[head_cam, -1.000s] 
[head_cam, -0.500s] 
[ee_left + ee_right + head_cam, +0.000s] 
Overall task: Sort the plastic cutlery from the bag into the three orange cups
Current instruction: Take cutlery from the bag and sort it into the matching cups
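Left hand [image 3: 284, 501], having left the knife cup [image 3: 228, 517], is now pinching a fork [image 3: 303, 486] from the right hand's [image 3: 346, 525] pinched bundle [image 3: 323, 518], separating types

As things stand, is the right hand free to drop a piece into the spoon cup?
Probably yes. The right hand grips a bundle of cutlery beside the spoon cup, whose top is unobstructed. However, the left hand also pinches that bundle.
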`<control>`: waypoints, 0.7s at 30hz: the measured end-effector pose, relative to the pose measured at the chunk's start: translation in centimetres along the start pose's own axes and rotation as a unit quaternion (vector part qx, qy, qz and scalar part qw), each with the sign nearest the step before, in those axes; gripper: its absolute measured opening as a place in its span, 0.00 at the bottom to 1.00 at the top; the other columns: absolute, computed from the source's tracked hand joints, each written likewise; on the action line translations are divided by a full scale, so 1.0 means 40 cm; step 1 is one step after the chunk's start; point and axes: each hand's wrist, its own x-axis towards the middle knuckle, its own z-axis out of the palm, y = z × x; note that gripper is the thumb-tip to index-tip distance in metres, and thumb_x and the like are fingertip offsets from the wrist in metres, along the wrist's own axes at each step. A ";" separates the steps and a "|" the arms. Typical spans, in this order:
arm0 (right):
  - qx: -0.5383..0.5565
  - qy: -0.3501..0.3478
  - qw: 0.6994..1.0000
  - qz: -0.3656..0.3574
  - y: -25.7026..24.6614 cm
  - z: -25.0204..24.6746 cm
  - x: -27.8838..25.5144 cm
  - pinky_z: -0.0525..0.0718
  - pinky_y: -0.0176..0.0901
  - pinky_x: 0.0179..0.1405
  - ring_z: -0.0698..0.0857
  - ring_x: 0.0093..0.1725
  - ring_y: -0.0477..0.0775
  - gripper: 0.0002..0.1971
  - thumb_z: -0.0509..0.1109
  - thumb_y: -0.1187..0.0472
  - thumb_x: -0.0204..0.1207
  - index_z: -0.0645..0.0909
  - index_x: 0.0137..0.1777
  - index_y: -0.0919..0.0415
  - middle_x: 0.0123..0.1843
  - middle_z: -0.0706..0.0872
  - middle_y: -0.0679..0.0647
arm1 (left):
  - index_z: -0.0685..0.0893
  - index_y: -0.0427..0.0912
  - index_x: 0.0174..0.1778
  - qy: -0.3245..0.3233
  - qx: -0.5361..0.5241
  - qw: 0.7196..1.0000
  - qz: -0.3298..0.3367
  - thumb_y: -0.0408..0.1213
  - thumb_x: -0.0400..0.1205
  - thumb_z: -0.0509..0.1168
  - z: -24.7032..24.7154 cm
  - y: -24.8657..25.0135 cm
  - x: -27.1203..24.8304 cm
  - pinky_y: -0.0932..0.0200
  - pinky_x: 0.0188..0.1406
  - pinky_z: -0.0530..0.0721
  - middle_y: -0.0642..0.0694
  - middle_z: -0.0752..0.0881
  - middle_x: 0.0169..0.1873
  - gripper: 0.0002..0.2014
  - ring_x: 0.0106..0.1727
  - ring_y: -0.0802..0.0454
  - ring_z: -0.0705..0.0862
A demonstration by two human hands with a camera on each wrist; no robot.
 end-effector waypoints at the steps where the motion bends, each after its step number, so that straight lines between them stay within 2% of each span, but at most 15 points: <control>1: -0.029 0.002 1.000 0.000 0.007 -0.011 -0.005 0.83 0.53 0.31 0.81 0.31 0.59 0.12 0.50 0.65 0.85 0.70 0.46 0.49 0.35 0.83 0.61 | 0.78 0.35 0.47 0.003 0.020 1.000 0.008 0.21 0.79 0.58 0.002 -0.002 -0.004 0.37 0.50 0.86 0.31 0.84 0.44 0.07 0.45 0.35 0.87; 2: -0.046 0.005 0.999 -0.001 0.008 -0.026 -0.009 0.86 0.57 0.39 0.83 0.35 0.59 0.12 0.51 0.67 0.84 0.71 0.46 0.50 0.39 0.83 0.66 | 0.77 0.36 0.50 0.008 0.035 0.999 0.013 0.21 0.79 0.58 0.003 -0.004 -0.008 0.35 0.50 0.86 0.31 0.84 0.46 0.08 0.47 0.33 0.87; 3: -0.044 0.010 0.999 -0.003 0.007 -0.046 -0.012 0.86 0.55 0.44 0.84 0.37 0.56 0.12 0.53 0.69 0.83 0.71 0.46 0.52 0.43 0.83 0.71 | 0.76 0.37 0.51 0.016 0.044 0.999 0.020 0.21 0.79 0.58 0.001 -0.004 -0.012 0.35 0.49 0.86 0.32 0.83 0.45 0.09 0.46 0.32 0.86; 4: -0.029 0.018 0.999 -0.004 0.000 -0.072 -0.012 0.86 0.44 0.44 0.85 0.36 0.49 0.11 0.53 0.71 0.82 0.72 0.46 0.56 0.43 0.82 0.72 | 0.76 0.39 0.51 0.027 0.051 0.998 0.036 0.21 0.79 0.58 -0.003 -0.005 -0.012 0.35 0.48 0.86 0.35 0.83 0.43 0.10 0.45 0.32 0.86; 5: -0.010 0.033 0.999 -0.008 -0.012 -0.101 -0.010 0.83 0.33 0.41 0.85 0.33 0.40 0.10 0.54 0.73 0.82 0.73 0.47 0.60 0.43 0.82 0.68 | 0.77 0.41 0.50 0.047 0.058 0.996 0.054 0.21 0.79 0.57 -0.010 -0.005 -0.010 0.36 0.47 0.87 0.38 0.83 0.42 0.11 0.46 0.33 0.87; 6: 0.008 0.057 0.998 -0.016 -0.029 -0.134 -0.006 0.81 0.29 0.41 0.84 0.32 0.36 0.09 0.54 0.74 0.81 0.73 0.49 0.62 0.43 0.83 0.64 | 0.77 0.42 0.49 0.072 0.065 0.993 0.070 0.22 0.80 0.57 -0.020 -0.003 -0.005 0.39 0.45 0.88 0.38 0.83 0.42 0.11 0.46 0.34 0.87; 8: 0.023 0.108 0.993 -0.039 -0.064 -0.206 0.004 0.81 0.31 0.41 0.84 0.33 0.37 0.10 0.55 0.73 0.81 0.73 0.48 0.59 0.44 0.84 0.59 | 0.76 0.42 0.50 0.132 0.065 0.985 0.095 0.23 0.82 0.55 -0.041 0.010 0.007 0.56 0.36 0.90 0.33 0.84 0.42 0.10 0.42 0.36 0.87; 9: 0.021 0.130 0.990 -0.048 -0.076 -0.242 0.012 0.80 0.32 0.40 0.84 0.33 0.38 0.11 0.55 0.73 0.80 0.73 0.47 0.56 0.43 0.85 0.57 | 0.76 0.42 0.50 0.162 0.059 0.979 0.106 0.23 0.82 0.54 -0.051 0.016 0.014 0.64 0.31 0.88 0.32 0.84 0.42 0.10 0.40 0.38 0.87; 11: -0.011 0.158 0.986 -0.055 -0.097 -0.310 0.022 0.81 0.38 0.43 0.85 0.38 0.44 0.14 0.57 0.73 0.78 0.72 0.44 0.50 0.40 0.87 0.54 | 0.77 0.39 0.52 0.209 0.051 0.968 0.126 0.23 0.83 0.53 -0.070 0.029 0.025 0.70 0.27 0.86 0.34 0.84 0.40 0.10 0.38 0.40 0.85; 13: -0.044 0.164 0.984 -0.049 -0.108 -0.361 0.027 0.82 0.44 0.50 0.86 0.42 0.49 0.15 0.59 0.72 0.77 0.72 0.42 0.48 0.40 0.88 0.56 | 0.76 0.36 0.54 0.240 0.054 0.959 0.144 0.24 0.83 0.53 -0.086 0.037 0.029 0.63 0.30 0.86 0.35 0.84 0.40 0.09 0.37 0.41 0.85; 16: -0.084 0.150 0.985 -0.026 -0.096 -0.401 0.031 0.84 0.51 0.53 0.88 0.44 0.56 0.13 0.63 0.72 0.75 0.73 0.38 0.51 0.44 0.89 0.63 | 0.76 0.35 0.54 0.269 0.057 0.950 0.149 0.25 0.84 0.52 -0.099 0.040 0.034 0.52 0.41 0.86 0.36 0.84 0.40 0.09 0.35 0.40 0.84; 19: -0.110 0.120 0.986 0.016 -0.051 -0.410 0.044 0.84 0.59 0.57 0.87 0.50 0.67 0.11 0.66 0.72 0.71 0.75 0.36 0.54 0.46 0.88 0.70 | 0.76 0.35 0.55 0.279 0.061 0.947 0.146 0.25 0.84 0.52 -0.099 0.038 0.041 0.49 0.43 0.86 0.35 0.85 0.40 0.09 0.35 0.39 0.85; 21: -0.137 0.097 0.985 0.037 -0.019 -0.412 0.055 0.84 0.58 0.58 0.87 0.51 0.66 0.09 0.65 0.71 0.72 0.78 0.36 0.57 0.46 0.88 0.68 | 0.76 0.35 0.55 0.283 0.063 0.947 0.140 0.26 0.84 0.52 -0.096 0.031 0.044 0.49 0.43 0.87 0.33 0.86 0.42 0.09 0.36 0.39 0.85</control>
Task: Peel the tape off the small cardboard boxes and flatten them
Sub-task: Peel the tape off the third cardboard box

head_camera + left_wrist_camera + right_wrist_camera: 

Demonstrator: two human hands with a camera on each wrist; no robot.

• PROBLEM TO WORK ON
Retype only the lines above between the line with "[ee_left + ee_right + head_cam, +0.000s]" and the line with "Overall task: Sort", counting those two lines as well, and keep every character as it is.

• YOUR RESPONSE
[ee_left + ee_right + head_cam, +0.000s] 
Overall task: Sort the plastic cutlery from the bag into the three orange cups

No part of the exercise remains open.